REQUIRED ACTION.
Give again, word for word, each line below starting at the one that contains "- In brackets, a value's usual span" and ending at the one that contains "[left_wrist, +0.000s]".

DATA PROVIDED.
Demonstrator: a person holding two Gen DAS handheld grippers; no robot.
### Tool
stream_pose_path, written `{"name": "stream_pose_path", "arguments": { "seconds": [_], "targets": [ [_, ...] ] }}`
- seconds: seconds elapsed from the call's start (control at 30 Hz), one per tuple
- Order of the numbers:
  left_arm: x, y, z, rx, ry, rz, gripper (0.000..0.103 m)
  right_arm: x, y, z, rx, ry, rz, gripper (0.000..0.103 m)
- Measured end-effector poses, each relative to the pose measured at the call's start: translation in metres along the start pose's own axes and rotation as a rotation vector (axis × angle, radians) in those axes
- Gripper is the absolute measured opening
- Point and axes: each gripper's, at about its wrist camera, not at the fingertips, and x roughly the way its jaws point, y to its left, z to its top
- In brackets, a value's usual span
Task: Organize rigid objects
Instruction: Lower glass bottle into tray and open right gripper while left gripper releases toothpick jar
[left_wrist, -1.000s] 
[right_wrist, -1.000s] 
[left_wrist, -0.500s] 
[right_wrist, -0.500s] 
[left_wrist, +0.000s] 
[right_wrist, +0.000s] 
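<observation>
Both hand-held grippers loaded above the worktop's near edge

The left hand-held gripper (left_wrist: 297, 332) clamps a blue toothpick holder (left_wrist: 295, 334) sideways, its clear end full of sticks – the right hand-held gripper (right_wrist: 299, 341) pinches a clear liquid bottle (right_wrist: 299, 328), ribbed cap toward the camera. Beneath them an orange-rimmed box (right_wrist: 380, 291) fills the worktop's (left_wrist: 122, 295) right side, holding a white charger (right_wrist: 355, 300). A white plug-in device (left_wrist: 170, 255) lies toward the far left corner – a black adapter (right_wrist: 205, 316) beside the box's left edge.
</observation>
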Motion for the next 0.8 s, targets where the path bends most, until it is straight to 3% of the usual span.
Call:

WRITTEN RESPONSE.
- In brackets, a value's usual span
Task: Organize rigid objects
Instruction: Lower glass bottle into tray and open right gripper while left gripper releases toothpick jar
[left_wrist, -1.000s] 
[right_wrist, -1.000s] 
[left_wrist, -0.500s] 
[right_wrist, -0.500s] 
[left_wrist, +0.000s] 

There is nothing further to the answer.